On the second and third days, the threat actor moved laterally using RDP to pivot to a domain controller and a backup server. They engaged in extensive credential harvesting, utilizing wbadmin.exe to extract the NTDS.dit Active Directory database and executing custom PowerShell scripts to dump and decrypt Veeam credentials via DPAPI. The threat actor also employed the lsassy utility to dump LSASS memory across multiple hosts.
Throughout the intrusion, the threat actor leveraged defense evasion and tunneling techniques. This included using a reverse SSH tunnel to proxy RDP traffic and bypass firewall restrictions, as well as employing mixed-case command-line obfuscation (e.g., pOWerShELl.exE). In a parallel incident, they even used a Bring Your Own Vulnerable Driver (BYOVD) attack to neutralize endpoint security controls.

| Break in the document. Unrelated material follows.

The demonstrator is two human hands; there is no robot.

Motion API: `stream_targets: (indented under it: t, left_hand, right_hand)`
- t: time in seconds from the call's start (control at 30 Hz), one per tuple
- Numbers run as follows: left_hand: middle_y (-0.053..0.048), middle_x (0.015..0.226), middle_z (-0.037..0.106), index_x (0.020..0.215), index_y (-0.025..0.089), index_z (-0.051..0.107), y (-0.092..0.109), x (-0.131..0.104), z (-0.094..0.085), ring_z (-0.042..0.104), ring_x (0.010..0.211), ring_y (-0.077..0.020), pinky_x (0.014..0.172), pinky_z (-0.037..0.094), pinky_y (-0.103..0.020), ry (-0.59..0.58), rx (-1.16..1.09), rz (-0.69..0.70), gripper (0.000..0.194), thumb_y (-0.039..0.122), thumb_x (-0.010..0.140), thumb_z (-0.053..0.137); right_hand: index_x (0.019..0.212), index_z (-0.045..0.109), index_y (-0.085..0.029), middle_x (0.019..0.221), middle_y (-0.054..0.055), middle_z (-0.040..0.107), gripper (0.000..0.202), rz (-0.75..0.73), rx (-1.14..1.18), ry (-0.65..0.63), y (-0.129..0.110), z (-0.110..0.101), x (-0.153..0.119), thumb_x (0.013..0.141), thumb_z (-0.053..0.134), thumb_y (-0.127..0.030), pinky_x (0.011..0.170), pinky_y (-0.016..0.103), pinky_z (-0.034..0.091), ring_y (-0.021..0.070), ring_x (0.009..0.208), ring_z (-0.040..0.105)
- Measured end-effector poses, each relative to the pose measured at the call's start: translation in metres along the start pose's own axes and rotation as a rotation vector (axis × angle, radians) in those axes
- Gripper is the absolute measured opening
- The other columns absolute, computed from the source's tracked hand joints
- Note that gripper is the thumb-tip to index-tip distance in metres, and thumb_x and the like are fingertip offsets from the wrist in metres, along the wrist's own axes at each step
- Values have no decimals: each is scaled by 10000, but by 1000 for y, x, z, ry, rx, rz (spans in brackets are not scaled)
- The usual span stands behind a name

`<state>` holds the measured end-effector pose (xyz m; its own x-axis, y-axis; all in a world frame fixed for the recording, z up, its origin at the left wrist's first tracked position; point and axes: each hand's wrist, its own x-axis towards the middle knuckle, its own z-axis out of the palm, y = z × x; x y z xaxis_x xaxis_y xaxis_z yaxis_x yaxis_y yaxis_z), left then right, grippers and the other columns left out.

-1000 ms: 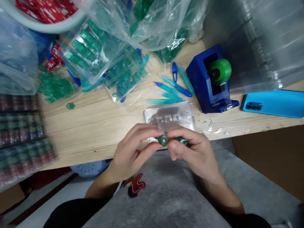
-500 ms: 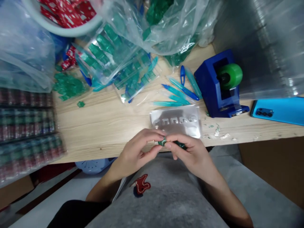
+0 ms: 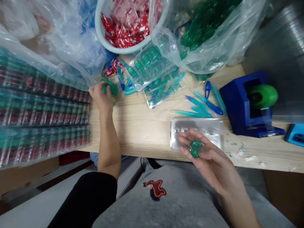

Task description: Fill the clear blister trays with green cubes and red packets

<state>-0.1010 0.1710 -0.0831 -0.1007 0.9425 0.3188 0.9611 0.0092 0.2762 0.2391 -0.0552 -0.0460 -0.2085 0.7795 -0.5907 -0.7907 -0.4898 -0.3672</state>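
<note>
My left hand (image 3: 102, 96) reaches to the pile of small green pieces (image 3: 112, 88) at the left of the table, its fingers over the pile's edge and slightly blurred; whether a piece is between them is hidden. Green pieces (image 3: 195, 148) rest on the fingers of my right hand (image 3: 209, 155), which is turned palm up with the fingers loosely curled. Beneath those fingertips lies a clear plastic tray (image 3: 175, 139) with a row of moulded hollows.
Teal and blue pens (image 3: 199, 106) lie behind the tray, left of a blue tape dispenser (image 3: 237, 107). Packed clear trays (image 3: 152, 65) and a white bowl (image 3: 116, 49) of red packets stand at the back. Stacked filled packs (image 3: 47, 126) line the left; a blue phone (image 3: 295, 134) lies far right.
My hands have parted: the left went out left to the green pile, the right turned palm up with green pieces showing. The camera view has shifted left.
</note>
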Motion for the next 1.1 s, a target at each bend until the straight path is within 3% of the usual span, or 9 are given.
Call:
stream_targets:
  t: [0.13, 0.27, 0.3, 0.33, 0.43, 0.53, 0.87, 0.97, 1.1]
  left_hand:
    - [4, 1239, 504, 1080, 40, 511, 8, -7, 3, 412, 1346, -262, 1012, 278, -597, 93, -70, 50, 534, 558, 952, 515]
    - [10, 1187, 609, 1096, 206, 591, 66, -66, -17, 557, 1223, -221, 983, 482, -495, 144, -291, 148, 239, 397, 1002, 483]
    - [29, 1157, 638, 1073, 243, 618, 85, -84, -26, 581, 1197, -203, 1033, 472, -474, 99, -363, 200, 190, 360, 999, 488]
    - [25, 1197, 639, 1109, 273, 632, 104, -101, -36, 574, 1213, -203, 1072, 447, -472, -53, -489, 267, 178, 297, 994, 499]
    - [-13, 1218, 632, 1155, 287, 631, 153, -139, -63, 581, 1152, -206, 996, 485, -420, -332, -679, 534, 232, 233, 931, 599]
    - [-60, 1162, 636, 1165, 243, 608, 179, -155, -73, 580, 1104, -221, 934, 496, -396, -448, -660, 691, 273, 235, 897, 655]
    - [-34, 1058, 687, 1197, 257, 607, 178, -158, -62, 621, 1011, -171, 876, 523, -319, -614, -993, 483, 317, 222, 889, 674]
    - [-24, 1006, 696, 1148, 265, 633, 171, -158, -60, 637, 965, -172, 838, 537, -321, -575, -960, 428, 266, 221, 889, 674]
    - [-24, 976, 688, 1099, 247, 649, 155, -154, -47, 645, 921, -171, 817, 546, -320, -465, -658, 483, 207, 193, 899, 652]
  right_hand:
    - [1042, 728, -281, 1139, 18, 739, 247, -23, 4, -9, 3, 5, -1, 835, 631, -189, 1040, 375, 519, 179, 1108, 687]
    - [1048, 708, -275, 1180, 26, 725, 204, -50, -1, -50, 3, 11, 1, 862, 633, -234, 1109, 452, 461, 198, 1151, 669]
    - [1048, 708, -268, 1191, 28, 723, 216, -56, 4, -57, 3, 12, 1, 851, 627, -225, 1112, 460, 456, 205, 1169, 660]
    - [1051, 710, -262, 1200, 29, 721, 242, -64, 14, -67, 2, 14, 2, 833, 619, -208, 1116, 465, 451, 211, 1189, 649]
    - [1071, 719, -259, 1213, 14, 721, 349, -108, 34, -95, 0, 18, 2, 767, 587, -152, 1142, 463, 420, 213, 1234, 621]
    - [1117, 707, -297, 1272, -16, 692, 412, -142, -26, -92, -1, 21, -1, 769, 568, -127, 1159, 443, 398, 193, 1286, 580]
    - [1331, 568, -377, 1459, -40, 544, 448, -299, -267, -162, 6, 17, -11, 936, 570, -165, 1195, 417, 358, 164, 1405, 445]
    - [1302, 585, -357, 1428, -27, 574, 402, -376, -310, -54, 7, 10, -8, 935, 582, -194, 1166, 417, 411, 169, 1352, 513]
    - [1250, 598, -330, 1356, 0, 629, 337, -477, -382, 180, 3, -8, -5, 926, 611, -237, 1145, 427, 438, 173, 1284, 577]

Data exfiltration was primarily facilitated through FileZilla, which the threat actor likely introduced into the environment via RDP clipboard. Over 75GB of data, including file shares, sensitive user credentials, and SYSVOL domain configurations were exfiltrated to an threat actor controlled server in Ukraine. The intrusion culminated approximately 44 hours after initial access with the deployment of Akira ransomware (staged as locker.exe), which used WMI to delete Volume Shadow Copies and maximize impact across the infrastructure.